WORK ITEM » Starting with the first line of the listing, quote each line exactly until and including the one with "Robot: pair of", leaving pictures out.

####

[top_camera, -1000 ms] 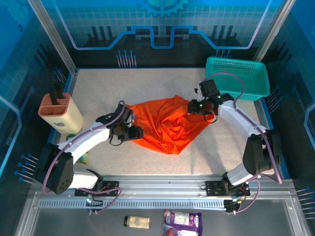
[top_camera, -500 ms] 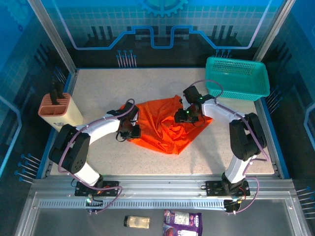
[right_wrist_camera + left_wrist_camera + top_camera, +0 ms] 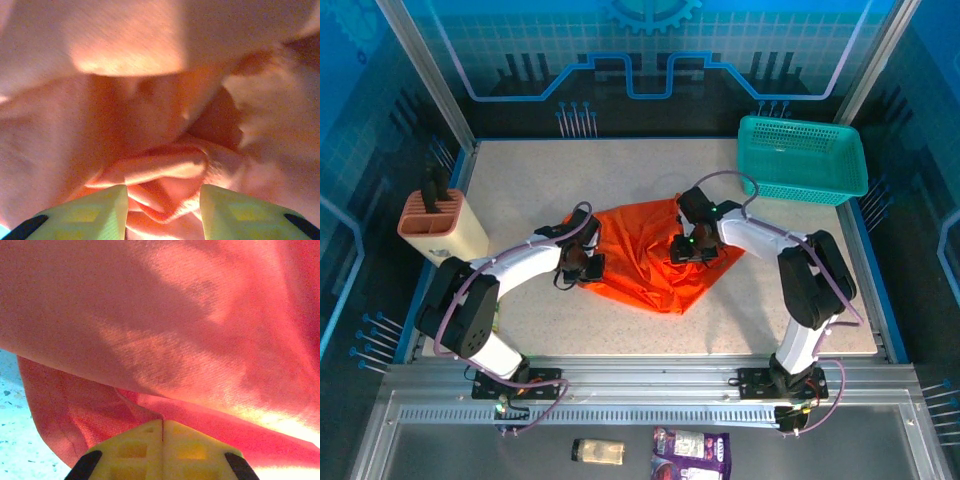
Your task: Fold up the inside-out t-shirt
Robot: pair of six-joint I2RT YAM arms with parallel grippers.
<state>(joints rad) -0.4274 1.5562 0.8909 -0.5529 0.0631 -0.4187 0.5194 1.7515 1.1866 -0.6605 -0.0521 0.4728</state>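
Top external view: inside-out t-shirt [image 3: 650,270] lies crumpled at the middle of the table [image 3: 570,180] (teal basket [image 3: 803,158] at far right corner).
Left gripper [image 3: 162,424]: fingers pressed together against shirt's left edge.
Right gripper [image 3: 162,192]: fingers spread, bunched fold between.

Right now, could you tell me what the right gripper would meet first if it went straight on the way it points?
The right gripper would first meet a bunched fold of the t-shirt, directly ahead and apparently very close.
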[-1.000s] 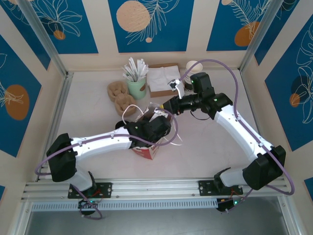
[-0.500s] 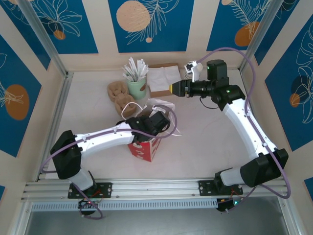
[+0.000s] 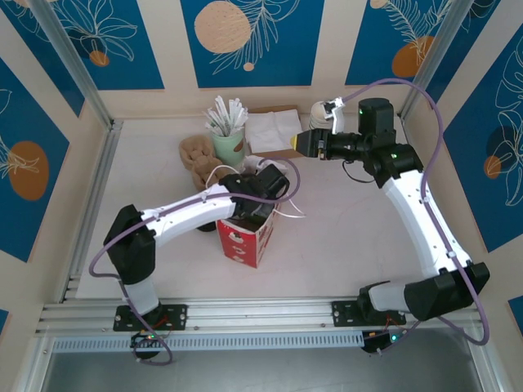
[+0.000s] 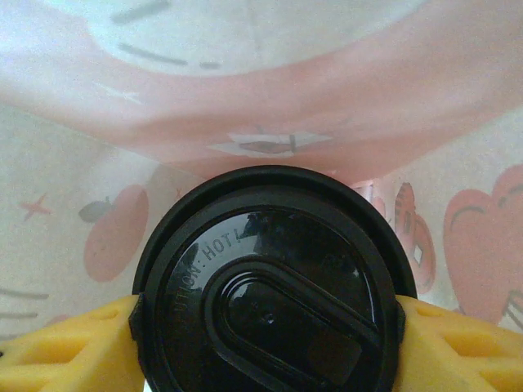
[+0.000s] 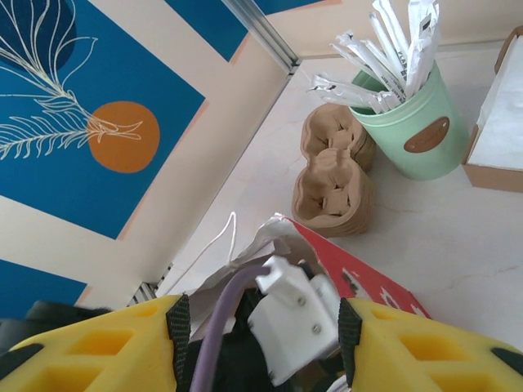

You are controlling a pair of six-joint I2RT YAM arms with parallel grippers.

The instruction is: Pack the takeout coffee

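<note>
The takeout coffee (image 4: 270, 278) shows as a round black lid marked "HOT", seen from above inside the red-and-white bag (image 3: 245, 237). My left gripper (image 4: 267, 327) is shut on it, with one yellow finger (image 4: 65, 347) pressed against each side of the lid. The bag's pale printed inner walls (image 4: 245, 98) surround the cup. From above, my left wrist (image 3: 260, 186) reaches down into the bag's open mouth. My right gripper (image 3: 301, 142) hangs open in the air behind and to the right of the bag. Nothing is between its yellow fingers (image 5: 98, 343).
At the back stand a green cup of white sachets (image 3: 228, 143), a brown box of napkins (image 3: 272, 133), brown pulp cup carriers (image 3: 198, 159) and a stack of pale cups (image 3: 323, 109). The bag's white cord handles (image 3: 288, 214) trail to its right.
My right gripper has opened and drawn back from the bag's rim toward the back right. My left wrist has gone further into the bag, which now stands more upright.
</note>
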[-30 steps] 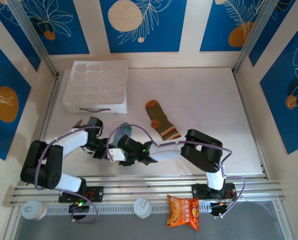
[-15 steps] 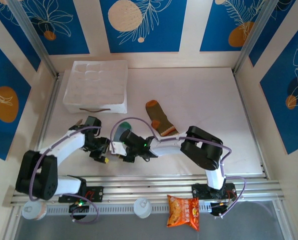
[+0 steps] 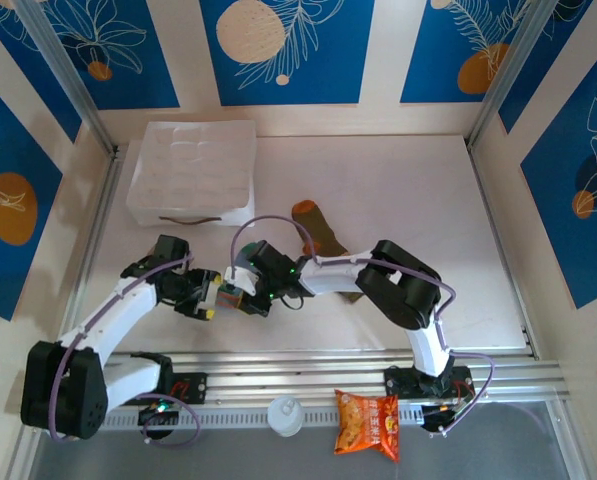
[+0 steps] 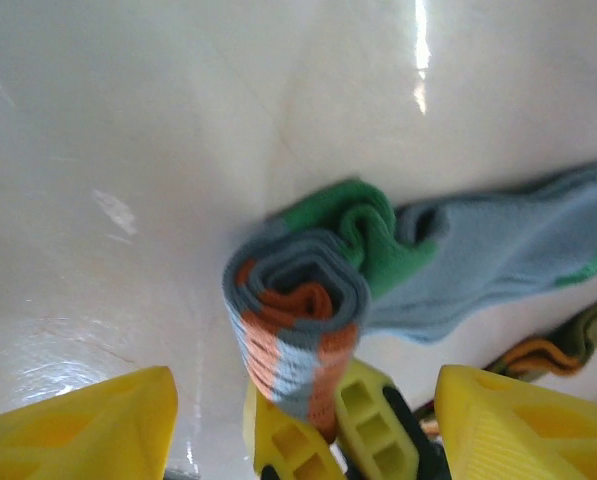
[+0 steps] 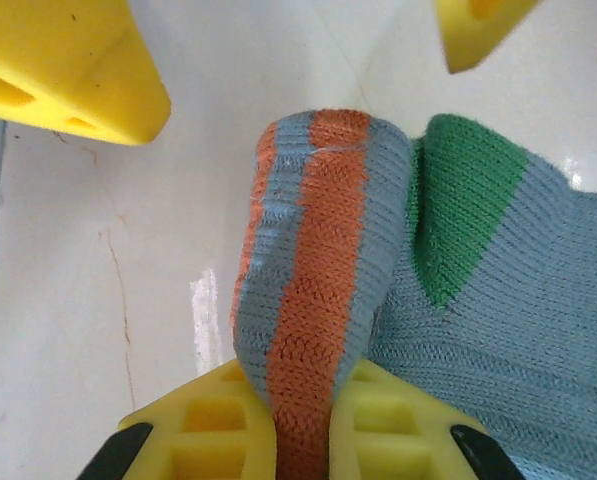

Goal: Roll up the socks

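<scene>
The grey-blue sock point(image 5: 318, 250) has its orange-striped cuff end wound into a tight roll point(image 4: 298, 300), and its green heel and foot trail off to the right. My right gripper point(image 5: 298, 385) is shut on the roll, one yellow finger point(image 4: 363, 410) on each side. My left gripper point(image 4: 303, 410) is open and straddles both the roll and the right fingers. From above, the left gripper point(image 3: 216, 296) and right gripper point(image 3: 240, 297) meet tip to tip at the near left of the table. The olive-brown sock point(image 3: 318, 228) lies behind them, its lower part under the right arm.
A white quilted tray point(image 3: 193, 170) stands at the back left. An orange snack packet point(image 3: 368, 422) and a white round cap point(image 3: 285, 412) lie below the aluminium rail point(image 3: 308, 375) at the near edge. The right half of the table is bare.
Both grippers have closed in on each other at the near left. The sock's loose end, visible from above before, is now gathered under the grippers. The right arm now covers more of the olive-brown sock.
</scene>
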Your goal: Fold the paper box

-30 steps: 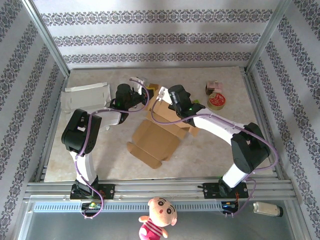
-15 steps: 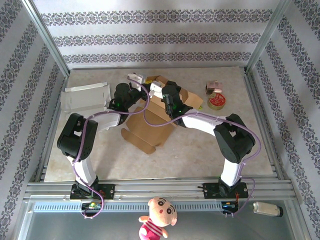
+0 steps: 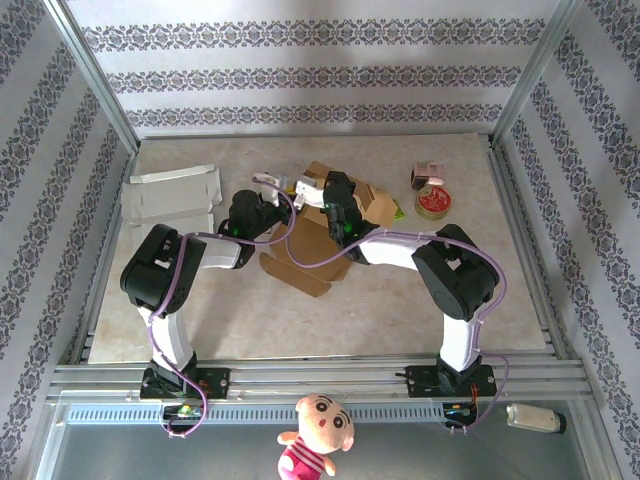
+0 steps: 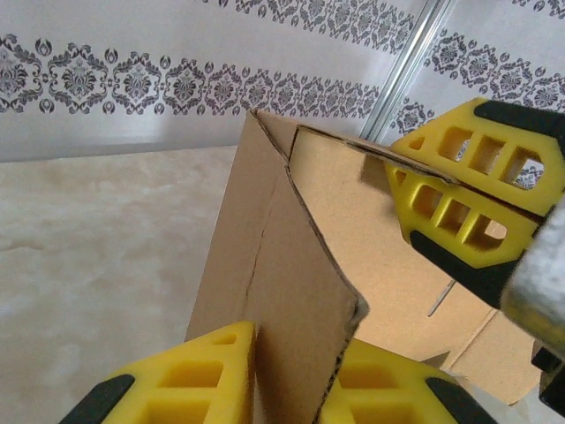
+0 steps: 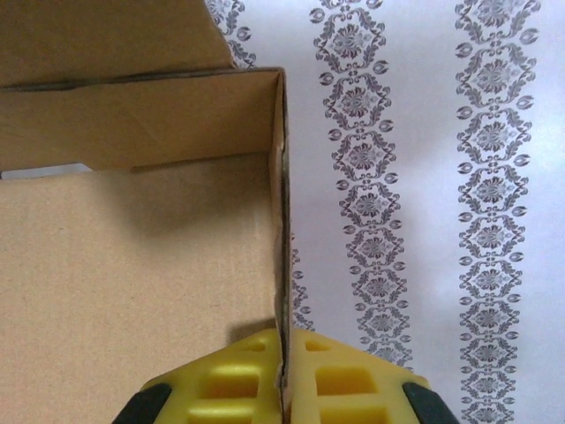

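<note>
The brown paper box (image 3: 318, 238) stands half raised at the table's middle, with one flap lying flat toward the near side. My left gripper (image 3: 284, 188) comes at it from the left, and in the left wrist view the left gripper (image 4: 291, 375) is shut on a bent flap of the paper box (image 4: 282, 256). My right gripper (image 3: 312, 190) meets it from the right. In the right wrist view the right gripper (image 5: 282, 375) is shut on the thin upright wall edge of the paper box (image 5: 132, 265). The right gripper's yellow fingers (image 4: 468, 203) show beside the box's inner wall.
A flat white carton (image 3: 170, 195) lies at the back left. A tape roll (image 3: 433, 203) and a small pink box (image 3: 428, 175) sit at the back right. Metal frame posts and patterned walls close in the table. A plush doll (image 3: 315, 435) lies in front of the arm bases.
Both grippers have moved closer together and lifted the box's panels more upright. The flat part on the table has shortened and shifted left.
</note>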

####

SOLUTION TO THE PROBLEM »
[top_camera, -1000 ms] 
[top_camera, -500 ms] 
[right_wrist_camera + left_wrist_camera + top_camera, +0 ms] 
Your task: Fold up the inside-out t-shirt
Robot: pair of six-joint I2RT YAM arms with parallel grippers.

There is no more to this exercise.